*Problem to solve*
Retype, word for word, each line between the lines holding "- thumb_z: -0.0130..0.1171" and "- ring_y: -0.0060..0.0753", inclusive, and leave the rest of the data alone.

*Dataset section*
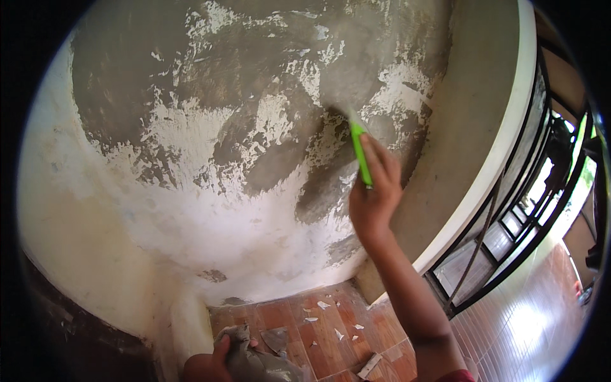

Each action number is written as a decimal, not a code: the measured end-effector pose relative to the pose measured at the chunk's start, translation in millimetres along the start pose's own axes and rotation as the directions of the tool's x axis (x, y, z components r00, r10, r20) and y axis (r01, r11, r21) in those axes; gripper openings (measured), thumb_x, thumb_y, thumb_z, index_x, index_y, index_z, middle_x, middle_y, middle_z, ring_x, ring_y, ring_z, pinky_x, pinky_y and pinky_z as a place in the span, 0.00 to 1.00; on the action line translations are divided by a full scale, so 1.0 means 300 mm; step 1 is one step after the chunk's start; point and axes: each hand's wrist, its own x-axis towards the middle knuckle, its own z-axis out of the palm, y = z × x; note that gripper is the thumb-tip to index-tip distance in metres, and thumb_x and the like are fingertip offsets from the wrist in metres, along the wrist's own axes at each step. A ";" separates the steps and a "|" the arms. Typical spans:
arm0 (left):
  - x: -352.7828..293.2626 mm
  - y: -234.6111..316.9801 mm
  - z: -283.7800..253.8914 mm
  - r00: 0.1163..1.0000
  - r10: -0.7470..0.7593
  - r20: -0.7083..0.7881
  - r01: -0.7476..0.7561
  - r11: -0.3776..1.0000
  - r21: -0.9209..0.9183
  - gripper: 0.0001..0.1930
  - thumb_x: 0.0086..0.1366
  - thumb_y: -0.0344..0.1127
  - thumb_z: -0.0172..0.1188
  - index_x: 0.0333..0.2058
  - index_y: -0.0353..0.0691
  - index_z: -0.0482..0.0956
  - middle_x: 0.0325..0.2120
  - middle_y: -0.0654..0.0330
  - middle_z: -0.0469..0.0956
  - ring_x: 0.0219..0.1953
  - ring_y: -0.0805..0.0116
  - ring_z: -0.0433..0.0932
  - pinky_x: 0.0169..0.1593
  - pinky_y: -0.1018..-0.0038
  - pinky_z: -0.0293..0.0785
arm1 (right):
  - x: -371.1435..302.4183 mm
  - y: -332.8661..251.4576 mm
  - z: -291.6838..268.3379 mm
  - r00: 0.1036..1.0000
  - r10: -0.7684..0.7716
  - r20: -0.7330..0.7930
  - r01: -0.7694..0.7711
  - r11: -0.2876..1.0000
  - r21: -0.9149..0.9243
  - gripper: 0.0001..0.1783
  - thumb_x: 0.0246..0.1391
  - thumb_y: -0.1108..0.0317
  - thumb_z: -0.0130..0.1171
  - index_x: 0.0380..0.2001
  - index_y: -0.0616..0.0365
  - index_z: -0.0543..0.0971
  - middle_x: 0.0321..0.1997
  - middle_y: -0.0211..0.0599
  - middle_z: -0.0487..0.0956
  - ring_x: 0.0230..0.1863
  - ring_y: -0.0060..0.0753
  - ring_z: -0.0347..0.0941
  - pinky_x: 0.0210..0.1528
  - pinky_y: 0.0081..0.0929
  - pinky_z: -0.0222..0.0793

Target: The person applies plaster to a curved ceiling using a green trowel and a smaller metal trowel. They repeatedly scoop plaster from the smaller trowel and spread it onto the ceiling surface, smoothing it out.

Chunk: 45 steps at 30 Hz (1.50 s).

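Green-handled putty knife [360, 156] is gripped by the right hand [377, 194], fingers wrapped around handle, blade angled up at the patchy wall [210, 213], probably so its edge can be laid shallow; contact blurred. Crumpled grey bag [254, 361] is pinched by the left hand [219, 361] below the wall, apparently out of the other arm's path. Rightward swing is bounded by pale pier [474, 159] and black metal grille [499, 260] beside the wall
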 end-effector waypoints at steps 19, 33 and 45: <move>0.089 0.100 0.000 0.776 -0.576 -0.258 0.422 0.777 -0.467 0.18 0.70 0.45 0.51 0.47 0.38 0.80 0.43 0.57 0.81 0.45 0.62 0.79 0.52 0.65 0.76 | -0.307 -0.212 0.197 0.989 -0.018 0.150 0.006 0.997 0.078 0.32 0.41 0.85 0.58 0.53 0.50 0.81 0.59 0.42 0.75 0.59 0.50 0.69 0.61 0.43 0.62; 0.129 0.161 -0.033 0.773 -0.616 -0.148 0.467 0.711 -0.525 0.17 0.71 0.44 0.49 0.48 0.40 0.79 0.44 0.56 0.81 0.46 0.62 0.79 0.53 0.63 0.76 | -0.167 -0.343 -0.123 0.385 0.905 0.181 -0.433 0.004 0.901 0.21 0.61 0.74 0.54 0.58 0.58 0.70 0.52 0.37 0.77 0.52 0.34 0.76 0.54 0.31 0.74; 0.128 0.162 -0.028 0.754 -0.650 -0.099 0.508 0.672 -0.539 0.17 0.72 0.43 0.48 0.49 0.41 0.79 0.44 0.56 0.81 0.47 0.61 0.78 0.54 0.62 0.75 | -0.049 -0.126 0.199 0.997 0.027 0.076 -0.016 0.990 -0.141 0.40 0.42 0.89 0.52 0.63 0.56 0.72 0.68 0.57 0.66 0.70 0.57 0.60 0.70 0.50 0.56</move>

*Task output*
  - thumb_z: -0.0130..0.1171
  - index_x: 0.0380..0.2001
  - index_y: -0.0616..0.0365
  - index_z: -0.0543..0.0971
  - middle_x: 0.0321..0.1997
  - middle_y: -0.0211..0.0599
  - middle_z: -0.0487..0.0956
  - ring_x: 0.0230..0.1863
  - ring_y: -0.0060..0.0753

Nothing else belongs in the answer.